The first hit could come from Europe, where Siemens and Alstom expect to get clearance for a merger; another blow may originate from the U.S. with the Department of Commerce set to decide on preliminary CSeries duties
MONTREAL—Bombardier seems headed towards a double barrel of bad news Tuesday with the potential to affect its commercial aircraft and railway businesses.
The first hit is coming from Europe, where multiple media reports say the French government has approved the merger of Alstom with German railway manufacturer Siemens.
The Financial Times reported that a transaction could be announced by the two companies as soon as Tuesday, citing people involved in the talks.
The paper said the deal, which would signal a shift in France’s industrial policy to creating European champions, would see Siemens owning half of the new company.
Alstom acknowledged on Friday that it was in talks with its rival about a possible merger. Bombardier is also believed to have talked to Siemens.
The industry is undergoing consolidation to compete with the state-backed rival Chinese railway manufacturer CRRC that is growing its global reach.
The merged European powerhouse with about US$18 billion in revenues would be the largest global player in the higher margin signalling business.
However, analyst Cameron Doerksen of National Bank Financial said Bombardier Transportation can still succeed as a standalone company.
Bombardier Transportation would be the world’s third-largest railway company with a strong presence in France, Germany and Britain. It has a four-year backlog of orders and is moving towards an eight per cent EBIT margin.
Doerksen said Siemens-Alstom would face significant overlap, which could take many years to address.
Under a proposed merger with Siemens, Bombardier would have reportedly ceded control of signalling and maintained only marginal control over a separate rolling stock joint venture.
“Given the cyclicality of Bombardier’s Aerospace operations, in our view, it was important that Bombardier maintained control of Bombardier Transportation,” he wrote in a note.
Doerksen added that the near-to-medium-term threat from China is exaggerated since only about 8.5 per cent of its revenues last year were outside of China and it has little presence in Western Europe.
China’s cost advantage may also be limited since most buyers require significant local content, forcing CRRC to build new manufacturing facilities in major markets.
The other piece of bad news for Bombardier could come from Washington, D.C., when the U.S. Department of Commerce announces its decision on imposing preliminary countervailing duties on sales of CSeries planes.
The Trump administration is widely expected to back Boeing’s petition. However, no duties will be paid until Bombardier delivers the first planes to Delta Air Lines next year.
A preliminary anti-dumping determination is currently scheduled to be announced Oct. 5, but can be extended. The department will make final determinations on duties before the U.S. International Trade Commission issues its final injury determination.
Bombardier has said it is confident that in the end ITC “will reach the right conclusion.”

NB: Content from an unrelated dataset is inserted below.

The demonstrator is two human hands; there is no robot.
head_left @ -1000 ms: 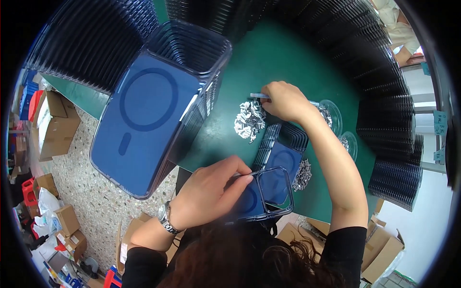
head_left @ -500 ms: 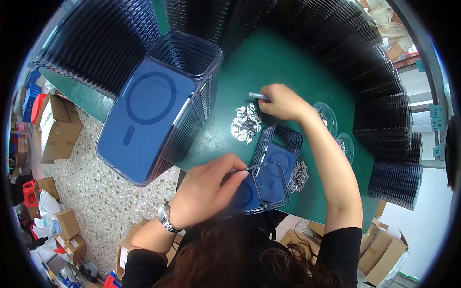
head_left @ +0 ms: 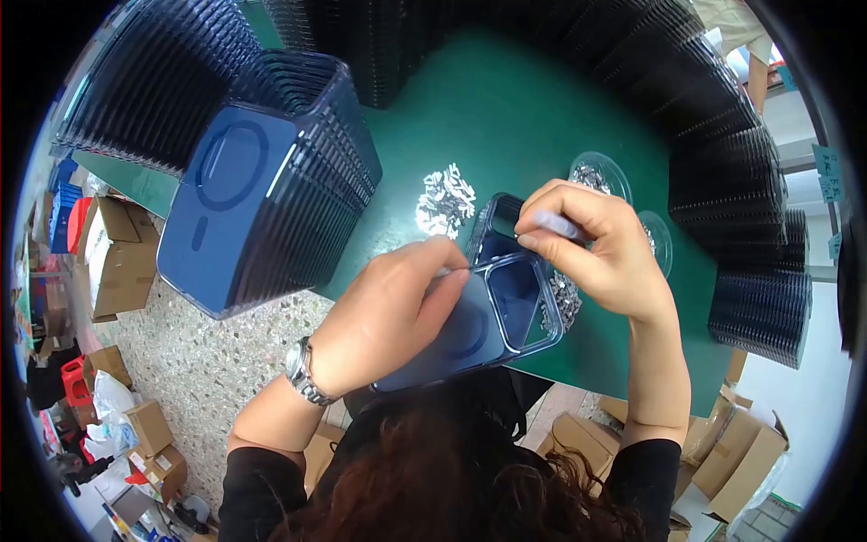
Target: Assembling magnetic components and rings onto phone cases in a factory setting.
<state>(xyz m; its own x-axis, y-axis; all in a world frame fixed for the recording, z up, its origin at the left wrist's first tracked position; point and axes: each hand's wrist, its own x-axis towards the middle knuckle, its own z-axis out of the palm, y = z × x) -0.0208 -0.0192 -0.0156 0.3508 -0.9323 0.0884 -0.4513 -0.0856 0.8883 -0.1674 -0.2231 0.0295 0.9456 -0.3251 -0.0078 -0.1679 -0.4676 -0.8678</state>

The process could take months to complete while hefty duties would undermine Bombardier’s efforts to sell CSeries planes directly to U.S. airlines.
Doerksen said he believes Bombardier will win additional CSeries orders that will “mitigate the anxiety around the Boeing trade dispute.”
Bombardier’s stock price has dropped 22 per cent since early August and lost five cents or 2.3 per cent at $2.09 in Tuesday morning trading on the Toronto Stock Exchange.